## Task description
Can you retype only the lines from the one with "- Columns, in" through the final line of the material, exactly as given?
[Information provided]
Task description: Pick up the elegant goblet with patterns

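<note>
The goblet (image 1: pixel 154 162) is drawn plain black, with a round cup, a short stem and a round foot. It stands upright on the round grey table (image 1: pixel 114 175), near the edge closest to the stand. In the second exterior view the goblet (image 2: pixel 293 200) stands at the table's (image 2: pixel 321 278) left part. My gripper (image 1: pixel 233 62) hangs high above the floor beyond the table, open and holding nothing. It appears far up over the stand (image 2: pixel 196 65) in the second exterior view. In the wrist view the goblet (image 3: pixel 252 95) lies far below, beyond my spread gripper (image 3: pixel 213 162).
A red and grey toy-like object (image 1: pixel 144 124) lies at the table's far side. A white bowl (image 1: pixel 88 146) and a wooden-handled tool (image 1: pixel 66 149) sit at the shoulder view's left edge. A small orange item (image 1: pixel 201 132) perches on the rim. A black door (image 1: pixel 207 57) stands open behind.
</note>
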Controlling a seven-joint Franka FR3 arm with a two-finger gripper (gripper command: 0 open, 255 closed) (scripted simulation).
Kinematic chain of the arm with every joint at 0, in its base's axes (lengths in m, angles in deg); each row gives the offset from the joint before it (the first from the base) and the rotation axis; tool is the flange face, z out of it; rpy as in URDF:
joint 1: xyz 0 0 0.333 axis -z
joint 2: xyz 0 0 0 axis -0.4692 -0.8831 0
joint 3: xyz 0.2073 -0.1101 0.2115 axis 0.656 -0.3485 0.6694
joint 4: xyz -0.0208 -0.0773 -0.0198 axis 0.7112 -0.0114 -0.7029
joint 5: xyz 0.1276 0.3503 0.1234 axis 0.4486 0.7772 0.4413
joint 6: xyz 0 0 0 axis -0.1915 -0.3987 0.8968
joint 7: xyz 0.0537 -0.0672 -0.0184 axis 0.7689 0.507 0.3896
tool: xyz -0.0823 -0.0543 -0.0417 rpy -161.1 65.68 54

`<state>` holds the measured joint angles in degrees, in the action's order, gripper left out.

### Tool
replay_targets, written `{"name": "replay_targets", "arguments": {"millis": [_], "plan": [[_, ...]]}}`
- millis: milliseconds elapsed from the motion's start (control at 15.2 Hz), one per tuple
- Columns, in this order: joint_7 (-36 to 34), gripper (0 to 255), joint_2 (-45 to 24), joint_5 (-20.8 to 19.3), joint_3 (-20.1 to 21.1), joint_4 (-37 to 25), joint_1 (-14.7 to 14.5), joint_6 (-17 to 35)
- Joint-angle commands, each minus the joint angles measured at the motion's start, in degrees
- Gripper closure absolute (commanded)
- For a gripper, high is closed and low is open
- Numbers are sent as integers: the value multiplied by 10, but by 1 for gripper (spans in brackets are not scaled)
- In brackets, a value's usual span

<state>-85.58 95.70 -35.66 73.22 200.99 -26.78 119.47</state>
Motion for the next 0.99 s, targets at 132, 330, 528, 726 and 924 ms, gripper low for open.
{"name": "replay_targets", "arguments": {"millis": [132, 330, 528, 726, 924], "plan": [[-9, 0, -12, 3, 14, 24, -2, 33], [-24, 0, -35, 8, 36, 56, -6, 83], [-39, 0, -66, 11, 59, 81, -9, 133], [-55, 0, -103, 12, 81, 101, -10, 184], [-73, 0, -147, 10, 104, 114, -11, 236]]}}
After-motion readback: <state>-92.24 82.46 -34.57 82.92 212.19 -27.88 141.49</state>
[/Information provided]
## Finished exercise
- Columns, in this order: joint_7 (-36 to 34), gripper (0 to 255), joint_2 (-45 to 24), joint_5 (-20.8 to 19.3), joint_3 (-20.1 to 21.1), joint_4 (-37 to 25), joint_1 (-14.7 to 14.5), joint_6 (-17 to 35)
- Joint-angle commands, each minus the joint angles measured at the motion's start, in degrees
- Gripper closure absolute (commanded)
- For a gripper, high is closed and low is open
- Numbers are sent as integers: the value multiplied by 10, but by 1 for gripper (spans in brackets are not scaled)
- In brackets, a value's usual span

<state>-85.58 95.70 -35.66 73.22 200.99 -26.78 119.47</state>
Motion for the next 0.99 s, targets at 132, 330, 528, 726 and 924 ms, gripper low for open.
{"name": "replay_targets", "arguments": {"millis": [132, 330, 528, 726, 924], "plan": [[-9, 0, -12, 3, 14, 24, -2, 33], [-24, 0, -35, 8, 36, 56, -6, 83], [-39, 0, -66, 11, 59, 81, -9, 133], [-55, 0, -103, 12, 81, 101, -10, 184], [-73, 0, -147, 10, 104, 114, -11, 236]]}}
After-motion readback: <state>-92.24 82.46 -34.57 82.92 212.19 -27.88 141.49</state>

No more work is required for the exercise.